Cuando hace 5 meses este «juntaletras» ofreció a Diario de Mallorca un artículo semanal sobre los avatares del sector primario, tenía por objetivo, no solo formar opinión, sino también hacer pedagogía y ampliar el conocimiento que la sociedad tiene respecto a esta realidad y sus retos. Si no logramos estos objetivos, teniendo en cuenta la apuesta que este Govern ha hecho por recuperar una Consellería de Agricultura, Pesca y Alimentación con entidad propia, todo lo avanzado en estos cuatro años se perderá. Creo que el sector agrario es consciente de ello, y aquí está una de las claves de la defensa conjunta que todos hacemos. Por todo ello en ocasiones escribo artículos muy apegados a los problemas, como aquel de los ataques de perros al ganado, o los de la leche, y otros como éste, que hablan de economía agraria y que buscan otras reflexiones.

Hay una premisa que cualquier economista agrario, por muy liberal que sea, conoce. El mercado nunca ha remunerado los factores de producción en la agricultura de manera adecuada. Esta realidad ha justificado desde el origen de la Unión Europea que el derecho de competencia se aplique de manera flexible cuando se refiere al sector agrario y ganadero, o lo que es lo mismo, que la agricultura sea un sector excepcionado del derecho de competencia. Así se reconoce en los artículos 42 y 43 del Tratado de Funcionamiento de la Unión Europea, interpretado en relación al artículo 39 que define los objetivos de la PAC.

Los que marcan la política económica deben saber que la realidad del sector se apoya en leyes económicas que tienen su funcionamiento particular. En primer lugar está la ley de King, economista inglés del siglo XVII. Viene a explicar cómo los precios agrarios reaccionan de forma muy brusca y desproporcionada a cualquier disminución o aumento de la oferta de producto. Por ello, desde siempre y en todo lugar y contexto, los países han arbitrado sistemas que permiten controlar la oferta como son las cuotas de producción, el almacenamiento público o privado de productos, como el caso del aceite o la mantequilla, la retirada del mercado de cantidades de producción, siempre de forma controlada con destino a entidades sociales o alimentación animal, o la cosecha en verde o anticipada de una proporción de lo que todavía permanece en finca sin haber sido recolectado.
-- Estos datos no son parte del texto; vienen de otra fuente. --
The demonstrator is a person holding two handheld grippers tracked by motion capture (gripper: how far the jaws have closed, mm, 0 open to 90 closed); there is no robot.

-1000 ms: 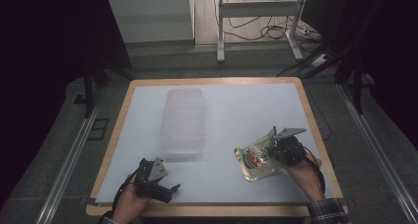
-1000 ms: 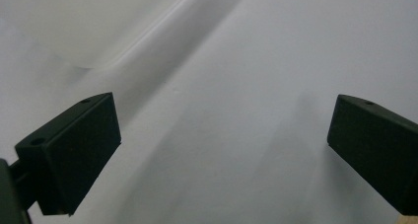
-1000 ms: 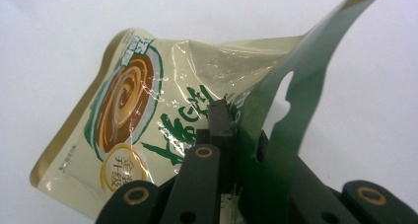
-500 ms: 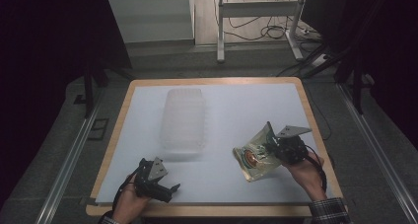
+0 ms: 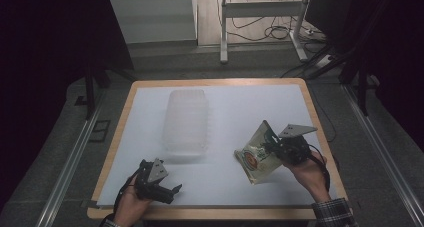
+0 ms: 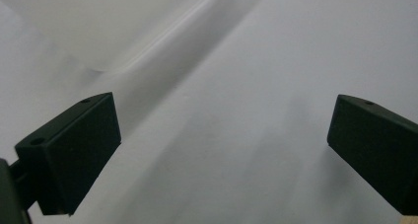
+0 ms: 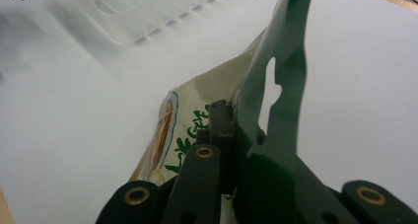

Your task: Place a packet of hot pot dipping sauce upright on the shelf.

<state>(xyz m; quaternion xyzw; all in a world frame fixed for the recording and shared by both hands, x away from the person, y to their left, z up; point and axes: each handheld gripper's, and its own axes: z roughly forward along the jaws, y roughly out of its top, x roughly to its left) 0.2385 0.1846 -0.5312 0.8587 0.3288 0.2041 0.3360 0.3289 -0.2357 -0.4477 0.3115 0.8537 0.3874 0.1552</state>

La segunda es la Ley de Engel, estadístico alemán. Supone que la elasticidad en la demanda de alimentos varía según el precio y el nivel de renta de las familias, pero el incremento de la demanda tiene un límite claro cuando las necesidades están saciadas. Crece mucho en los países menos desarrollados cuando mejoran las condiciones de vida, pero se estanca cuando las familias logran una cantidad de alimentos suficientes y de calidad. La tercera es la Ley de Turgot, político francés del siglo XVIII. Este autor desarrolló la ley de rendimientos decrecientes, que en el sector agrario viene muy al pelo con la realidad de la crisis ambiental. La productividad aumenta mucho con la incorporación de innovaciones tecnológicas, pero solo hasta un determinado punto a partir del cual, si superamos los límites ecológicos del suelo o del agua, la productividad empieza a disminuir por el agotamiento de la base natural. Es decir, lo que tienes que invertir en insumos no compensa ni de lejos lo que sacas de producción.

A estas leyes, se le suma la ley de Caín y Abel, que se fija en el comportamiento relacionado de los sectores agrícola y ganadero. Constata el simple hecho de que cuando le va bien al sector agrario, le va mal al sector ganadero, y cuando le va bien al ganadero, le va mal al productor de cereales o forrajes. De esta manera, las administraciones agrarias contamos con una serie de mecanismos que podemos y debemos saber utilizar siempre con cuidado y siempre sin suplir el funcionamiento del mercado, pero corrigiendo este defecto innato para con el sector agrario.